• **Try it**: Report, as a number alone, how many lines below contain the string "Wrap".

[Collected data entries]
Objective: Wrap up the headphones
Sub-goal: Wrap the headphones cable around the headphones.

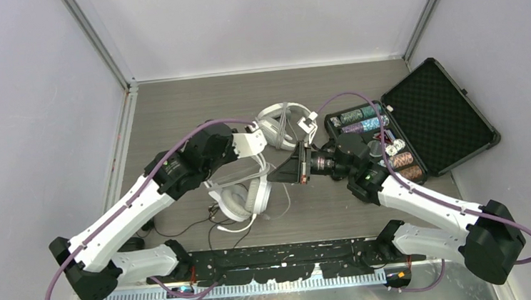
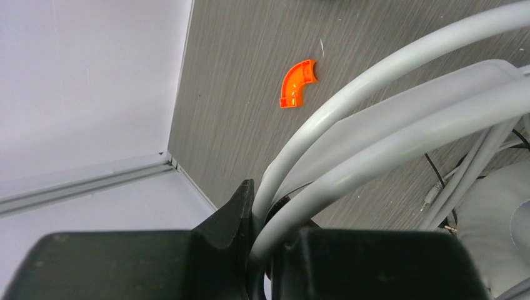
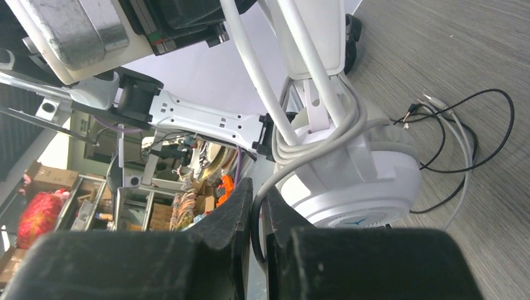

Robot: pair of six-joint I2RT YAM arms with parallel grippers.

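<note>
A white over-ear headset (image 1: pixel 241 198) hangs from my left gripper (image 1: pixel 259 145), which is shut on its headband (image 2: pixel 375 125). Its cups (image 3: pixel 356 181) sit low over the table with white cord turns wound round the band's stem (image 3: pixel 315 134). My right gripper (image 1: pixel 279 174) is shut on the thin white cord (image 3: pixel 265 194) just beside the cup. A second white headset (image 1: pixel 283 123) lies behind on the table. Loose white and black cords (image 1: pixel 218 222) trail on the table near the cups; the black pair itself is not in view.
An open black foam-lined case (image 1: pixel 418 127) of chips lies at the right. An orange curved plastic piece (image 2: pixel 297 83) lies on the table in the left wrist view. Frame walls stand at the left, the back and the right.
</note>
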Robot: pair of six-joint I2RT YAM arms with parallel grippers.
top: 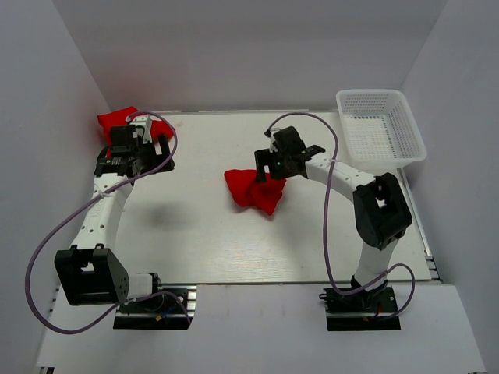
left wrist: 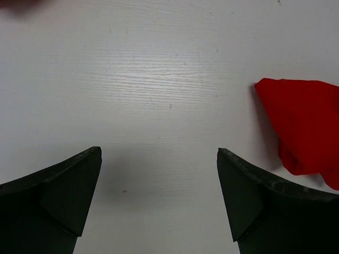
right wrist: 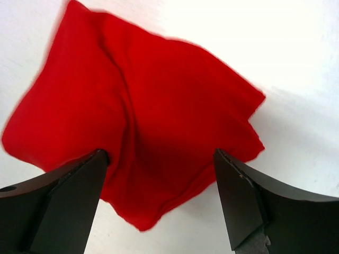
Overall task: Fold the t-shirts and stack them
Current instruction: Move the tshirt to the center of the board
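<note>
One red t-shirt (top: 254, 189) lies folded into a rumpled square in the middle of the table; in the right wrist view (right wrist: 143, 111) it fills most of the frame. My right gripper (top: 267, 171) (right wrist: 161, 154) hovers open just above its near edge, one jaw on each side, holding nothing. The second red t-shirt (top: 115, 121) lies bunched at the far left corner, partly hidden by my left arm. My left gripper (top: 132, 145) (left wrist: 159, 154) is open and empty over bare table, with a corner of this shirt (left wrist: 304, 124) to its right.
A white mesh basket (top: 380, 125) stands at the far right corner. White walls close in the table at the left, back and right. Purple cables loop from both arms.
</note>
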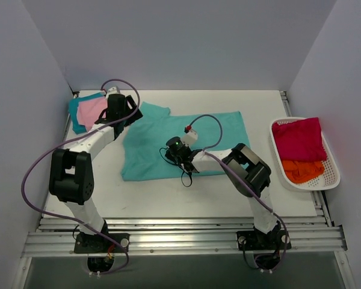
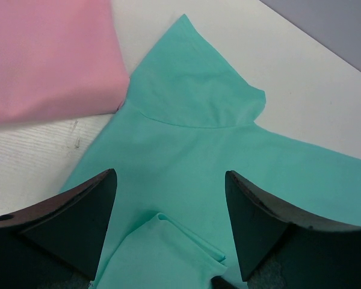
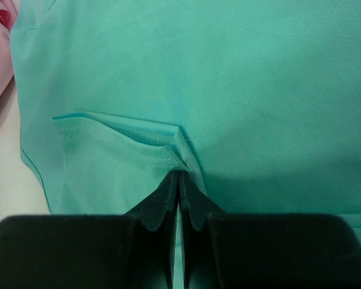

• **Response below**: 2